■ **Exercise**
For each entry below, write an exact copy and leave out the images.

■ **Extracted material**
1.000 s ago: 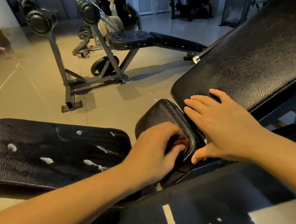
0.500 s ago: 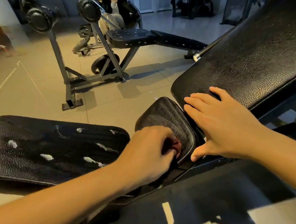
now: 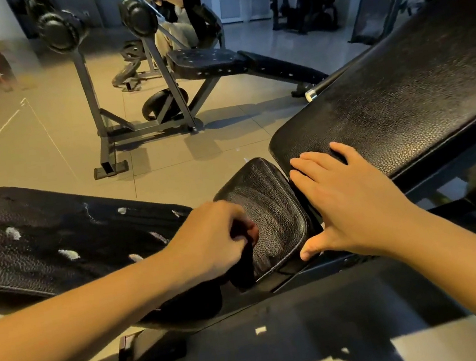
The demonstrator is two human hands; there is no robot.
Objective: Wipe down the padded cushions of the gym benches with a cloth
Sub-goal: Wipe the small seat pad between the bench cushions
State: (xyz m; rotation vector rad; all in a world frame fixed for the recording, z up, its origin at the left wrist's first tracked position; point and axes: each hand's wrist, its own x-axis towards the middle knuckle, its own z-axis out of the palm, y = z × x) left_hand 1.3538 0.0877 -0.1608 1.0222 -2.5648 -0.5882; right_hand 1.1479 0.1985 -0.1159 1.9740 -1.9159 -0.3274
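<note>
The left hand has its fingers curled round a dark cloth against the small seat cushion. The right hand lies flat, fingers straight, on the edge of the inclined back cushion. To the left is a flat cushion with white patches, and a barbell bench stands beyond.

1. On my feed I have two arms: the left forearm and the right forearm, both bare from the frame edge to the wrist.
2. The left hand is bare, and its knuckles show as rounded bumps.
3. The right hand is bare too, with slim fingers and a short, rounded thumbnail.
4. I can make out faint tendon lines across the back of the right hand.
</note>
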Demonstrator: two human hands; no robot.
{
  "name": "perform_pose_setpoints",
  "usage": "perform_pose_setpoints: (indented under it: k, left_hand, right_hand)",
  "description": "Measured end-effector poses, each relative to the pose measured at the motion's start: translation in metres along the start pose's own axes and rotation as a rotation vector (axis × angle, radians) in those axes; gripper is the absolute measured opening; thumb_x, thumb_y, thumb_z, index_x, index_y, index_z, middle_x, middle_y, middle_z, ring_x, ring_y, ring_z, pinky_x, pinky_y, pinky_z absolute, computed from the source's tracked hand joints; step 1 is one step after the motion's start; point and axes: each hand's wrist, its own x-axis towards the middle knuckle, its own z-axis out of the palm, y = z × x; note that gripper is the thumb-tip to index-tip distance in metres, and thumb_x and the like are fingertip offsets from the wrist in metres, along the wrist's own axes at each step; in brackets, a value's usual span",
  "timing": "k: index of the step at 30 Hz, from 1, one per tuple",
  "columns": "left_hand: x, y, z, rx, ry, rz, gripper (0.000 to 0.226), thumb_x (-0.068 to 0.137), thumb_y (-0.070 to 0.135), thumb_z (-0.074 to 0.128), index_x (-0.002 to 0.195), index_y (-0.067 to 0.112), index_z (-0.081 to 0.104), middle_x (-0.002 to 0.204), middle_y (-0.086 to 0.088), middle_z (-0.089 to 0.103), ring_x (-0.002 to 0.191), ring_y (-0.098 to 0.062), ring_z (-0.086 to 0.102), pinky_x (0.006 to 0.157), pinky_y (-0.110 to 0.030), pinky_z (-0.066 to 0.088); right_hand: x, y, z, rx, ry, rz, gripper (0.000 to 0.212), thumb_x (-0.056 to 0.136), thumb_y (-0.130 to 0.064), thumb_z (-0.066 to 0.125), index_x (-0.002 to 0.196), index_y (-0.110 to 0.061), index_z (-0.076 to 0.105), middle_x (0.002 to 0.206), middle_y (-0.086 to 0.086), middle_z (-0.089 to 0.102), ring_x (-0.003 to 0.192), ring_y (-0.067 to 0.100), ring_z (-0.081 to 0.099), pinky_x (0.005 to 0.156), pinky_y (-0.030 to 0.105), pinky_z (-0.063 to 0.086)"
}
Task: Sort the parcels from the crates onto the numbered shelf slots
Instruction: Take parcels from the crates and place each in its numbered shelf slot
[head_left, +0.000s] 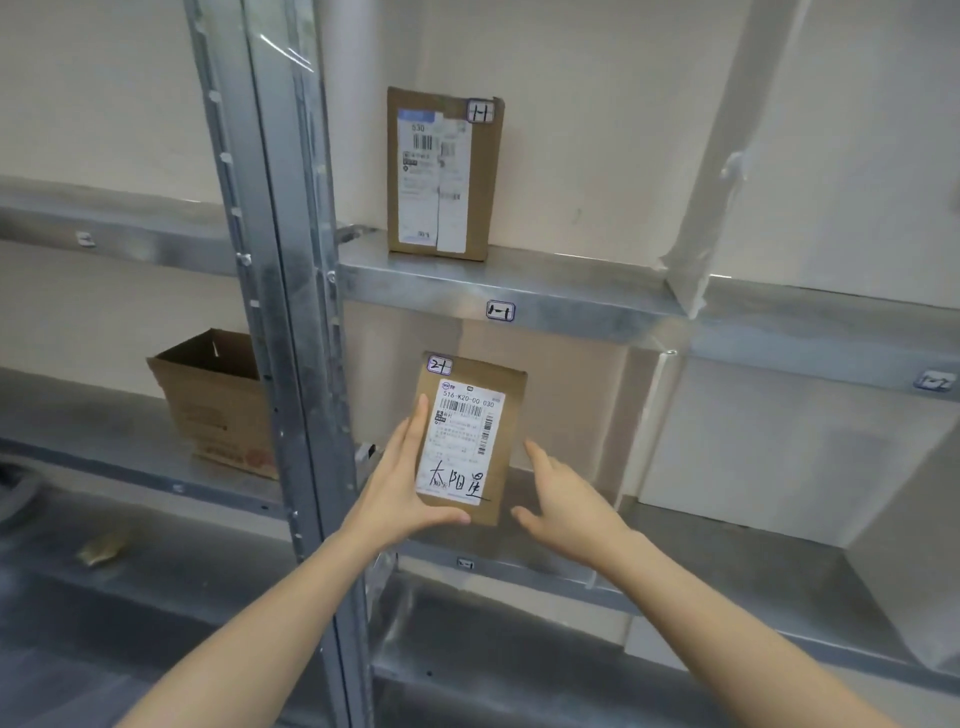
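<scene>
A brown parcel (506, 415) tagged 2-1, with a white shipping label and black handwriting, stands upright on the second metal shelf (701, 535). My left hand (402, 483) grips its left edge and bottom corner. My right hand (563, 499) hovers just right of the parcel, fingers apart, not clearly touching it. Above it, another brown parcel (444, 171) tagged 1-1 stands upright on the upper shelf (571, 280), over the slot tag 1-1 (500, 310). A small slot tag (465, 564) sits on the second shelf's front edge.
A steel upright post (291, 312) rises left of both parcels. An open cardboard box (218, 400) rests on the left bay's shelf. White divider panels (727, 447) stand right of the slots. Another slot tag (934, 382) is at the far right.
</scene>
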Motion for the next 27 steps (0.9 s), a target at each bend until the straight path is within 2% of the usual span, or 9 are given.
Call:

■ **Result of this exercise**
1.000 s ago: 
0.500 s ago: 
now: 
The demonstrator is two human hands; there is no robot.
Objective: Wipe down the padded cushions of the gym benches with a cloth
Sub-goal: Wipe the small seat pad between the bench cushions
State: (xyz m; rotation vector rad; all in a world frame fixed for the recording, z up, its origin at the left wrist's first tracked position; point and axes: each hand's wrist, its own x-axis towards the middle knuckle, its own z-axis out of the palm, y = z × x) left_hand 1.3538 0.0877 -0.1608 1.0222 -2.5648 -0.5882; right_hand 1.1479 0.1985 -0.1159 1.9740 -1.9159 -0.3274
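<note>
The left hand has its fingers curled round a dark cloth against the small seat cushion. The right hand lies flat, fingers straight, on the edge of the inclined back cushion. To the left is a flat cushion with white patches, and a barbell bench stands beyond.

1. On my feed I have two arms: the left forearm and the right forearm, both bare from the frame edge to the wrist.
2. The left hand is bare, and its knuckles show as rounded bumps.
3. The right hand is bare too, with slim fingers and a short, rounded thumbnail.
4. I can make out faint tendon lines across the back of the right hand.
</note>
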Demonstrator: two human hands; no robot.
{
  "name": "perform_pose_setpoints",
  "usage": "perform_pose_setpoints: (indented under it: k, left_hand, right_hand)",
  "description": "Measured end-effector poses, each relative to the pose measured at the motion's start: translation in metres along the start pose's own axes and rotation as a rotation vector (axis × angle, radians) in those axes; gripper is the absolute measured opening; thumb_x, thumb_y, thumb_z, index_x, index_y, index_z, middle_x, middle_y, middle_z, ring_x, ring_y, ring_z, pinky_x, pinky_y, pinky_z absolute, computed from the source's tracked hand joints; step 1 is one step after the motion's start; point and axes: each hand's wrist, its own x-axis towards the middle knuckle, its own z-axis out of the palm, y = z × x; note that gripper is the thumb-tip to index-tip distance in metres, and thumb_x and the like are fingertip offsets from the wrist in metres, along the wrist's own axes at each step; in brackets, a value's usual span",
  "timing": "k: index of the step at 30 Hz, from 1, one per tuple",
  "columns": "left_hand: x, y, z, rx, ry, rz, gripper (0.000 to 0.226), thumb_x (-0.068 to 0.137), thumb_y (-0.070 to 0.135), thumb_z (-0.074 to 0.128), index_x (-0.002 to 0.195), index_y (-0.067 to 0.112), index_z (-0.081 to 0.104), middle_x (-0.002 to 0.204), middle_y (-0.086 to 0.088), middle_z (-0.089 to 0.103), ring_x (-0.002 to 0.191), ring_y (-0.098 to 0.062), ring_z (-0.086 to 0.102), pinky_x (0.006 to 0.157), pinky_y (-0.110 to 0.030), pinky_z (-0.066 to 0.088); right_hand: x, y, z, rx, ry, rz, gripper (0.000 to 0.212), thumb_x (-0.056 to 0.136), thumb_y (-0.130 to 0.064), thumb_z (-0.066 to 0.125), index_x (-0.002 to 0.196), index_y (-0.110 to 0.061), index_z (-0.076 to 0.105), middle_x (0.002 to 0.206), middle_y (-0.086 to 0.086), middle_z (-0.089 to 0.102), ring_x (-0.003 to 0.192), ring_y (-0.067 to 0.100), ring_z (-0.081 to 0.099), pinky_x (0.005 to 0.156), pinky_y (-0.030 to 0.105), pinky_z (-0.063 to 0.086)"
}
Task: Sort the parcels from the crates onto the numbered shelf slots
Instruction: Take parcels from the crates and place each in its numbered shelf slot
[head_left, +0.000s] 
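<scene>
A brown parcel (506, 415) tagged 2-1, with a white shipping label and black handwriting, stands upright on the second metal shelf (701, 535). My left hand (402, 483) grips its left edge and bottom corner. My right hand (563, 499) hovers just right of the parcel, fingers apart, not clearly touching it. Above it, another brown parcel (444, 171) tagged 1-1 stands upright on the upper shelf (571, 280), over the slot tag 1-1 (500, 310). A small slot tag (465, 564) sits on the second shelf's front edge.
A steel upright post (291, 312) rises left of both parcels. An open cardboard box (218, 400) rests on the left bay's shelf. White divider panels (727, 447) stand right of the slots. Another slot tag (934, 382) is at the far right.
</scene>
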Motion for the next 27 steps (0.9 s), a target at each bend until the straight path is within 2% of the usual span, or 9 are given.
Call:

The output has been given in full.